>>

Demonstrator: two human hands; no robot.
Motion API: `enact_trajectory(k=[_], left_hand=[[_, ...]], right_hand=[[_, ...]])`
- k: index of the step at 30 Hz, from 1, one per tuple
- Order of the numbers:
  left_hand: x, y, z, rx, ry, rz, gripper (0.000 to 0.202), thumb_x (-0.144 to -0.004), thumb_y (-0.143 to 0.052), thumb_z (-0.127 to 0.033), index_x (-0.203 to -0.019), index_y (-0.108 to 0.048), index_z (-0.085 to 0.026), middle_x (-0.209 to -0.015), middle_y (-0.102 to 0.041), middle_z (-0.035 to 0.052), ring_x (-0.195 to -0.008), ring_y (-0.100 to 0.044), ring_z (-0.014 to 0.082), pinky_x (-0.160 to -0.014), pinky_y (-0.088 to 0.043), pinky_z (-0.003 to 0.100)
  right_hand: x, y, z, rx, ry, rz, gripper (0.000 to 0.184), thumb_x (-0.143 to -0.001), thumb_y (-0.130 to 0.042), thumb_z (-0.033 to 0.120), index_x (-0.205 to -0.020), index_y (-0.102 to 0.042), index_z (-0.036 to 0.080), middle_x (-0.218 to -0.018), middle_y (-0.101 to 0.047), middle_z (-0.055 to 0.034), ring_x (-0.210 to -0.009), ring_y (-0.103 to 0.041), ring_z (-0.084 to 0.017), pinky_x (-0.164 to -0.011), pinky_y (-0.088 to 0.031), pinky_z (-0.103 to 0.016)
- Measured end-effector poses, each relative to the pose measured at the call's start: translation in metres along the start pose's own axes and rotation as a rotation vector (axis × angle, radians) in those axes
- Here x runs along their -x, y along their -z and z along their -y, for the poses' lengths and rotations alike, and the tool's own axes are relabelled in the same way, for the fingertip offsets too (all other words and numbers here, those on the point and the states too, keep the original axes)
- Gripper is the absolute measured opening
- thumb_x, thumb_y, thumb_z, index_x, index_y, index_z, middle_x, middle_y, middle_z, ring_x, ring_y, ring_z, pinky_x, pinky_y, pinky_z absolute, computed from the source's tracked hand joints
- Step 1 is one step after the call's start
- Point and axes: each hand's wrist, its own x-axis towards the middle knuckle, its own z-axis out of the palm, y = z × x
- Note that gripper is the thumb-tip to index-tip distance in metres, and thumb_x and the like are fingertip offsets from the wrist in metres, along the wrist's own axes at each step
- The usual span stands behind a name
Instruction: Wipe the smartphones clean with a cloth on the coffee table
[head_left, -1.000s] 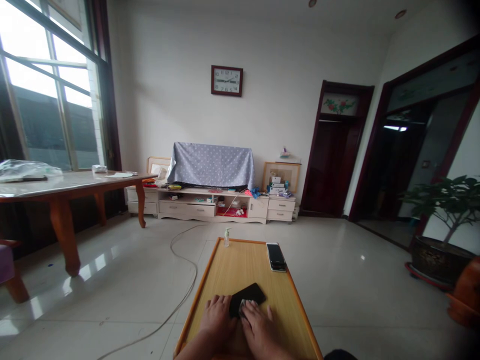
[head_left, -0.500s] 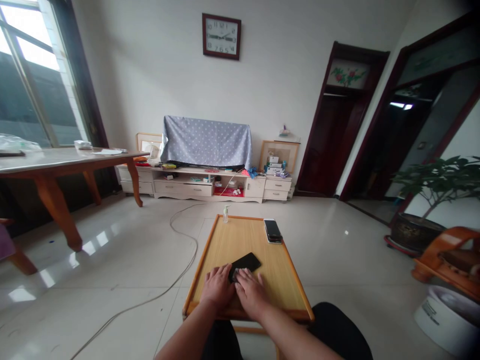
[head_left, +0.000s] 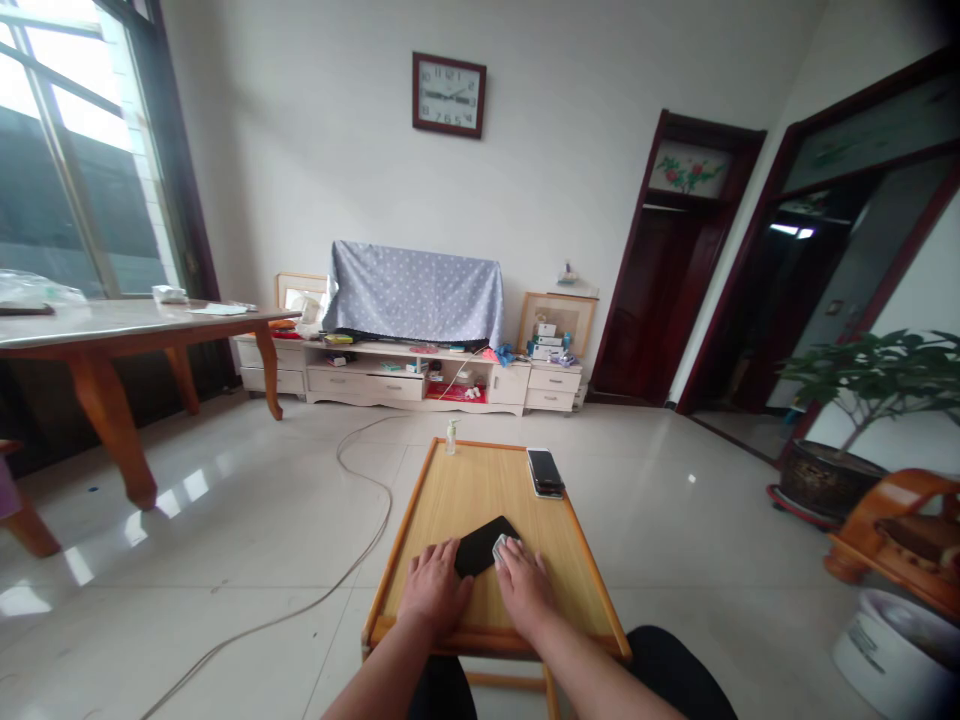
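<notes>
We are sitting in a family home's living room, seeing a framed wall clock, a cream TV cabinet, a potted plant and a glossy tiled floor.

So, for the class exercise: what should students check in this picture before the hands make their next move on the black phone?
Black phone lying flat on the wooden tray: ok.
Left hand touching the phone's near edge: ok.
Right hand holding the pale folded wipe against the phone's right end: ok.
Phone's surface free of marks: cannot tell, too small to see.
Stacked phones apart from both hands: ok.
Clear pump bottle upright at the tray's far edge: ok.
</notes>
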Motion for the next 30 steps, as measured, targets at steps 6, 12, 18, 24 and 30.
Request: enact_trajectory(k=[6, 12, 18, 24, 30], left_hand=[[0.002, 0.005, -0.002, 0.008, -0.004, -0.013, 0.063, -0.082, -0.047, -0.039, -0.143, -0.043, -0.025, -0.15, -0.047, 0.0026, -0.135, -0.038, 0.0247, -0.11, -0.024, 0.037], [-0.001, 0.002, -0.003, 0.006, 0.011, -0.025, 0.065, -0.078, -0.047, -0.039, -0.141, -0.046, -0.025, -0.149, -0.049, 0.0017, -0.136, -0.037, 0.0246, -0.111, -0.023, 0.038], [-0.008, 0.0, -0.007, -0.01, 0.025, -0.004, 0.066, -0.069, -0.055, -0.04, -0.132, -0.053, -0.024, -0.134, -0.059, 0.0059, -0.126, -0.045, 0.0269, -0.106, -0.028, 0.038], [-0.015, -0.005, -0.005, -0.018, 0.025, 0.025, 0.066, -0.065, -0.055, -0.042, -0.128, -0.057, -0.023, -0.129, -0.06, 0.0079, -0.122, -0.047, 0.0294, -0.103, -0.031, 0.04], [-0.021, -0.007, 0.002, 0.025, 0.056, 0.038, 0.068, -0.068, -0.054, -0.045, -0.133, -0.054, -0.024, -0.134, -0.056, 0.0077, -0.126, -0.045, 0.029, -0.104, -0.029, 0.039]], right_hand=[[-0.003, -0.001, -0.003, 0.006, 0.021, -0.034, 0.047, -0.102, -0.029, 0.038, -0.14, -0.052, 0.027, -0.151, -0.045, -0.0056, -0.141, -0.036, -0.025, -0.116, -0.024, -0.049], [-0.006, -0.009, -0.013, -0.007, 0.034, -0.072, 0.045, -0.102, -0.03, 0.041, -0.136, -0.057, 0.028, -0.148, -0.048, -0.0063, -0.139, -0.04, -0.026, -0.114, -0.028, -0.05], [-0.012, -0.018, -0.02, -0.005, 0.056, -0.111, 0.048, -0.101, -0.026, 0.04, -0.133, -0.06, 0.026, -0.146, -0.05, -0.0081, -0.138, -0.041, -0.028, -0.113, -0.03, -0.053], [-0.033, -0.029, -0.03, 0.036, 0.035, -0.086, 0.049, -0.098, -0.031, 0.044, -0.139, -0.054, 0.03, -0.145, -0.05, -0.0051, -0.135, -0.044, -0.03, -0.11, -0.035, -0.055], [-0.042, -0.064, -0.015, 0.127, 0.039, -0.213, 0.043, -0.096, -0.037, 0.048, -0.125, -0.066, 0.036, -0.137, -0.057, -0.0024, -0.129, -0.051, -0.033, -0.109, -0.034, -0.061]])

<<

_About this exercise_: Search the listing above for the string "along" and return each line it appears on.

_Response area_:
- Measured end-effector poses, each relative to the pose measured at the call's start: translation in metres along the start pose's own axes and rotation as a rotation vector (axis × angle, radians) in those axes
- Here x runs along their -x, y along their -z and z along their -y, for the poses' lengths and rotations alike, and the tool's own axes are relabelled in the same way, for the fingertip offsets too (all other words and numbers here, those on the point and the states too, keep the original axes)
- Note that gripper is the thumb-tip to index-tip distance in metres, and thumb_x and the like are fingertip offsets from the wrist in metres, along the wrist's own axes at each step

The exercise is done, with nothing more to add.